Performance Considerations
-
Parallel trajectory evaluations for efficiency.
-
Auto-scaling EKS clusters.
-
Query optimization in Aurora PostgreSQL for dashboards.
-
Caching frequently used flows in Redis.
Tools and AWS Services Used
-
Amazon Bedrock, EKS, API Gateway, Cognito
-
Aurora PostgreSQL, Redis (ElastiCache), DynamoDB, OpenSearch, S3
-
CloudWatch, Langfuse
Users of Agent Evaluation
-
AI Engineers – Validate conversation and task trajectories.
-
Compliance Teams – Audit Responsible AI guardrails.
-
Service Managers – Monitor quality of customer support agents.
-
Product Owners – Validate readiness of new workflows.
Dependencies
-
Libraries: LangGraph, Ragas, LLM-as-a-Judge.
-
Langfuse observability.
-
AWS services: Bedrock, EKS, Aurora PostgreSQL, Redis, DynamoDB, OpenSearch, S3, CloudWatch.

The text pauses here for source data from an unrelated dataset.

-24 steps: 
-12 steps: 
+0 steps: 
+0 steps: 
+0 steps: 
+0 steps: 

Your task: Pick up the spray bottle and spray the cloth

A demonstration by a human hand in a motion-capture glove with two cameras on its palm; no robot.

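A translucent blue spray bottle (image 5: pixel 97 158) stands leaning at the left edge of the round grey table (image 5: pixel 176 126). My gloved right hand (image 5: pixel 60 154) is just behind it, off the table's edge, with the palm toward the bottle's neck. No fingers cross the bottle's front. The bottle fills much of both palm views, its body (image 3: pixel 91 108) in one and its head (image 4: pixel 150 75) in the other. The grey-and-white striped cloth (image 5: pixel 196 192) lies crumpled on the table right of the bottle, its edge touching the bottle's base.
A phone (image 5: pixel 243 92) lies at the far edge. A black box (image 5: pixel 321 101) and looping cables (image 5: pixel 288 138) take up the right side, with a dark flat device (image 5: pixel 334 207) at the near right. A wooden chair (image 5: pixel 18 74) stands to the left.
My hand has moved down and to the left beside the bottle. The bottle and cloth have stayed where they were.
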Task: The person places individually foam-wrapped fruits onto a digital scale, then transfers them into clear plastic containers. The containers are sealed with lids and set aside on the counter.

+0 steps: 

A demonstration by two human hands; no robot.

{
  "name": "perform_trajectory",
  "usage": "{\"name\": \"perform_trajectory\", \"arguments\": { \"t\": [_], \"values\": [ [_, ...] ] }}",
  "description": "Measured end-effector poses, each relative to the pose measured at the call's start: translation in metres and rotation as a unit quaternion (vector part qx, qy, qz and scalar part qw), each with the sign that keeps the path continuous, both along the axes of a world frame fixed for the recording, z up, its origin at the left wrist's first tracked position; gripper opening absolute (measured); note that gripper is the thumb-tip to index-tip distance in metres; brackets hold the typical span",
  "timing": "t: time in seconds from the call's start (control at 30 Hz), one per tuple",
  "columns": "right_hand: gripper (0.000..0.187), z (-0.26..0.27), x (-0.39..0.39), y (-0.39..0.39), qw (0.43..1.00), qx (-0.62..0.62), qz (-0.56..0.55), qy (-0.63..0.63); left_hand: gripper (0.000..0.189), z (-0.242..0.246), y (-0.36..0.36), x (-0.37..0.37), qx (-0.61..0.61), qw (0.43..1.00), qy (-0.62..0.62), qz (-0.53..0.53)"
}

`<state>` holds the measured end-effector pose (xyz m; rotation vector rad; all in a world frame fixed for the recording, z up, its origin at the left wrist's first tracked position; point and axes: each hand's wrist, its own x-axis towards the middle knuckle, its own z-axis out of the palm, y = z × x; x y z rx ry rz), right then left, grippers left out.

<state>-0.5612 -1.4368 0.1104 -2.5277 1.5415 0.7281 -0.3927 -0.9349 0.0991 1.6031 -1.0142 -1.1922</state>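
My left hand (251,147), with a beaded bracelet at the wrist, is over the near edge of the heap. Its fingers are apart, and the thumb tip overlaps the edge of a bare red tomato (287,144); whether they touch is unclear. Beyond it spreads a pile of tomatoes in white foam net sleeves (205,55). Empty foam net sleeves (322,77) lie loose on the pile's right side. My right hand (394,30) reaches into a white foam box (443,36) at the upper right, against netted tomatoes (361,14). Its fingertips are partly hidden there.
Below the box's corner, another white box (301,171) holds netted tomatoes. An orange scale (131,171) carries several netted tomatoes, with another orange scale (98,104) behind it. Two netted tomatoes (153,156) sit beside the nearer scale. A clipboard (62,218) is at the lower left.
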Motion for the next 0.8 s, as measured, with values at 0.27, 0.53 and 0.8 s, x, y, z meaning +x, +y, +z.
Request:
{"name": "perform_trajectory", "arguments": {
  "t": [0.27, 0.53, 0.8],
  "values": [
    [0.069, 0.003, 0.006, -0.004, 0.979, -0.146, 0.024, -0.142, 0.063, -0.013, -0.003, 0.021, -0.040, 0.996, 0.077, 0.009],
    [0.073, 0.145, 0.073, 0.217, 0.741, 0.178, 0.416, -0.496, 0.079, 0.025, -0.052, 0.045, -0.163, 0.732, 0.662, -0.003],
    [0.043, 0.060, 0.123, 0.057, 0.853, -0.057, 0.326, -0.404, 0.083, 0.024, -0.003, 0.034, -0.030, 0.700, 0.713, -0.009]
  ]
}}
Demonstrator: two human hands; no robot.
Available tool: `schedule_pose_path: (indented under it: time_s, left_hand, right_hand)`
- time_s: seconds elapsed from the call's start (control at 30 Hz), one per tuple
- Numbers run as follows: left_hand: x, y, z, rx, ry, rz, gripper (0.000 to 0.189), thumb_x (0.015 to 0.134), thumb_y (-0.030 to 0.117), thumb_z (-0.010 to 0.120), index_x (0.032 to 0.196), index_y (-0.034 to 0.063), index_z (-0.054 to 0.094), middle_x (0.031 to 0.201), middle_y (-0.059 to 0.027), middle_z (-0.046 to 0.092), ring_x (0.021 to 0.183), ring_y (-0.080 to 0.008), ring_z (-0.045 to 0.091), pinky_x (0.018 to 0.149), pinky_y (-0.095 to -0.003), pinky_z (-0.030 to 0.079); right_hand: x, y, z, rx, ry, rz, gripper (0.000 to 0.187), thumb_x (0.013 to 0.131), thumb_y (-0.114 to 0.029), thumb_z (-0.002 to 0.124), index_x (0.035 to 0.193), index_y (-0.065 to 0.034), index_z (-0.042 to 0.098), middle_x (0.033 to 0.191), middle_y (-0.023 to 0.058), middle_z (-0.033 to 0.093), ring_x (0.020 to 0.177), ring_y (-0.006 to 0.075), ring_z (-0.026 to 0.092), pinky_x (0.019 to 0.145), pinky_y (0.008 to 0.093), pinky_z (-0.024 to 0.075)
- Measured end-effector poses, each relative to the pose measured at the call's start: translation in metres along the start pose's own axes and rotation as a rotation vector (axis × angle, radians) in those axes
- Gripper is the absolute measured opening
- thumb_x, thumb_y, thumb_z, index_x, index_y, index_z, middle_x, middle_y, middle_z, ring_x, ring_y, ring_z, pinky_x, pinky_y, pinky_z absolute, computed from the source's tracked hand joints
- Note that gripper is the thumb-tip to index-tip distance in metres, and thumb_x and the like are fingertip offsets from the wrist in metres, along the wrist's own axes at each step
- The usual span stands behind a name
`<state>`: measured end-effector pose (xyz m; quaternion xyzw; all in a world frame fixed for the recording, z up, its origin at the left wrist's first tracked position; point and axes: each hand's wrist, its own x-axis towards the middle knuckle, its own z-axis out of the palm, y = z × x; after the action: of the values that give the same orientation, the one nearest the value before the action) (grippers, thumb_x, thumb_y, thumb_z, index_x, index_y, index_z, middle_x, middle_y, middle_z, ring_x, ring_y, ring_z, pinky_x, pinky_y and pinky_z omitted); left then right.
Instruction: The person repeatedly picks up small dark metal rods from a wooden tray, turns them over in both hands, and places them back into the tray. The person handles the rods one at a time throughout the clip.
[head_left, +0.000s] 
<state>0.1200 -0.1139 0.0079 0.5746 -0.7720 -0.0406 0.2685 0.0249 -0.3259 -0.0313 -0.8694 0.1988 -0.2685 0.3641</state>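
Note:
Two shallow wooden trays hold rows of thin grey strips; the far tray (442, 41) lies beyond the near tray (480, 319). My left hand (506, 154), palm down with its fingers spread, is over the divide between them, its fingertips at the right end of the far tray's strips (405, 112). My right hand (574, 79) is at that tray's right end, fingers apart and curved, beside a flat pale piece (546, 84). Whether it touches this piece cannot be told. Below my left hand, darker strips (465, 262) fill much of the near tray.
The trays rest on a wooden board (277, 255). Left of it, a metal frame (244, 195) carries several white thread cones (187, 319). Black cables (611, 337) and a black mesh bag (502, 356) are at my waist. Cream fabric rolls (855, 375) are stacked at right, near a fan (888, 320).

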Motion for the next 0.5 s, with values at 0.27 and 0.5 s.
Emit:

Key Benefits and Differentiators
-
End-to-end trajectory evaluation across conversation and task agents.
-
Responsible AI guardrails: accuracy, fairness, safety.
-
Separation of concerns: Langfuse for traces, Aurora PostgreSQL for results.
-
Traceability-first design: observability at every stage.
-
AWS-native, secure, and scalable.
Value Proposition
Agent Evaluation enables enterprises to trust their AI-driven workflows by ensuring agents not only produce correct answers but also act in the right way, following approved trajectories. This closes the gap between experimental conversational AI and production-ready, customer-facing systems.
Conclusion
Agent Evaluation on AWS gave the telecom provider a comprehensive framework to validate its conversational AI agents. By automating trajectory compliance, accuracy, fairness, and safety checks, the company ensured its AI agents consistently acted as expected — strengthening compliance confidence and customer trust in telecom AI services.